How to complete this task
In the material below, find each line with the string "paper" and copy it.
=== Section Start ===
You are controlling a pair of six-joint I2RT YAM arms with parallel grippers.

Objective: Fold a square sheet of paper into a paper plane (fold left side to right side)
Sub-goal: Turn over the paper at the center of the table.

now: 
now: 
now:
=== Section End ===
Answer area
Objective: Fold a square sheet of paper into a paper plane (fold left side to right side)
Sub-goal: Turn over the paper at the center of the table.

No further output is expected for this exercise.